Silva Jorge F
Information and Decision System Group, Department of Electrical Engineering, Universidad de Chile, Av. Tupper 2007, Santiago 7591538, Chile.
Entropy (Basel). 2018 May 23;20(6):397. doi: 10.3390/e20060397.
This work addresses the problem of Shannon entropy estimation in countably infinite alphabets studying and adopting some recent convergence results of the entropy functional, which is known to be a discontinuous function in the space of probabilities in ∞-alphabets. Sufficient conditions for the convergence of the entropy are used in conjunction with some deviation inequalities (including scenarios with both finitely and infinitely supported assumptions on the target distribution). From this perspective, four plug-in histogram-based estimators are studied showing that convergence results are instrumental to derive new strong consistent estimators for the entropy. The main application of this methodology is a new data-driven partition (plug-in) estimator. This scheme uses the data to restrict the support where the distribution is estimated by finding an optimal balance between estimation and approximation errors. The proposed scheme offers a consistent (distribution-free) estimator of the entropy in ∞-alphabets and optimal rates of convergence under certain regularity conditions on the problem (finite and unknown supported assumptions and tail bounded conditions on the target distribution).

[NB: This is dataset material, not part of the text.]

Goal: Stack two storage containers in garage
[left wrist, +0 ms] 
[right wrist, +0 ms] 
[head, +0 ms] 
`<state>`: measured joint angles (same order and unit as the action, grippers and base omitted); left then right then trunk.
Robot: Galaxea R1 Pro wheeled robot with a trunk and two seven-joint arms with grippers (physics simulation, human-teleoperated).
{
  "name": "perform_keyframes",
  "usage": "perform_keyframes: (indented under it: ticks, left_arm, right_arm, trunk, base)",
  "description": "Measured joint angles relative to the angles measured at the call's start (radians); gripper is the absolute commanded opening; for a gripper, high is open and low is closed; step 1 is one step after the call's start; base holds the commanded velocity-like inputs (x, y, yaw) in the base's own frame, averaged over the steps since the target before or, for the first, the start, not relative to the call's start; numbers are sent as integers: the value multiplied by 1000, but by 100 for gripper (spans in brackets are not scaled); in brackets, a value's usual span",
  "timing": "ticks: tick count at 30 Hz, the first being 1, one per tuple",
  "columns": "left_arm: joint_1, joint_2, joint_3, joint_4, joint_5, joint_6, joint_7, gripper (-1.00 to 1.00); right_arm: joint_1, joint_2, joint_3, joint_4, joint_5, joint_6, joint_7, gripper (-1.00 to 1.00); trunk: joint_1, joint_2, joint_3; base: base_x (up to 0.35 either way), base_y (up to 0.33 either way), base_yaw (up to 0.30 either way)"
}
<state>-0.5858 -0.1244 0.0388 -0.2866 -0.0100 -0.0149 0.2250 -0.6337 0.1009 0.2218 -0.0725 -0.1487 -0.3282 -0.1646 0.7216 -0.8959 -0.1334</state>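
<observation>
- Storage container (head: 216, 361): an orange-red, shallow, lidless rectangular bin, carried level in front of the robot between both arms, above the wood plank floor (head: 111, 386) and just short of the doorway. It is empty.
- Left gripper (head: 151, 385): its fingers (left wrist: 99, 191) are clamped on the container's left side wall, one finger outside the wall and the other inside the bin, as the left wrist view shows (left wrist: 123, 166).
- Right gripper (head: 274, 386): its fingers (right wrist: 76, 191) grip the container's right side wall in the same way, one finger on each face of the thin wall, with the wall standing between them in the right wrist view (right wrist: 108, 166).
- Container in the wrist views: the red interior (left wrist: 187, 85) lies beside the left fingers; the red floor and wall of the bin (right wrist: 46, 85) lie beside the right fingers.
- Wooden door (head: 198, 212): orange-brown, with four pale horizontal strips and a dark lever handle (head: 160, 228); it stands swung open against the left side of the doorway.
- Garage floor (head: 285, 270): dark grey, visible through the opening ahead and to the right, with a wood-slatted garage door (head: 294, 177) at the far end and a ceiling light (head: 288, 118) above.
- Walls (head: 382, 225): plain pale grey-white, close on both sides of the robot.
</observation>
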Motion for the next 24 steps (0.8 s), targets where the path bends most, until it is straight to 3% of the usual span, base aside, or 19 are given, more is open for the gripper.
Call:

这项工作研究并采用了熵泛函的一些最新收敛结果,解决了可数无限字母表中香农熵估计的问题,已知该熵泛函在无穷字母表的概率空间中是一个不连续函数。熵收敛的充分条件与一些偏差不等式(包括对目标分布有限支持和无限支持假设的情况)结合使用。从这个角度出发,研究了四种基于直方图的插件估计器,表明收敛结果有助于推导新的熵强一致估计器。该方法的主要应用是一种新的数据驱动划分(插件)估计器。该方案利用数据来限制估计分布的支持域,通过在估计误差和近似误差之间找到最佳平衡。所提出的方案在无穷字母表中提供了一个一致的(无分布)熵估计器,并在问题的某些正则性条件下(有限且未知的支持假设以及目标分布的尾部有界条件)给出了最优收敛速率。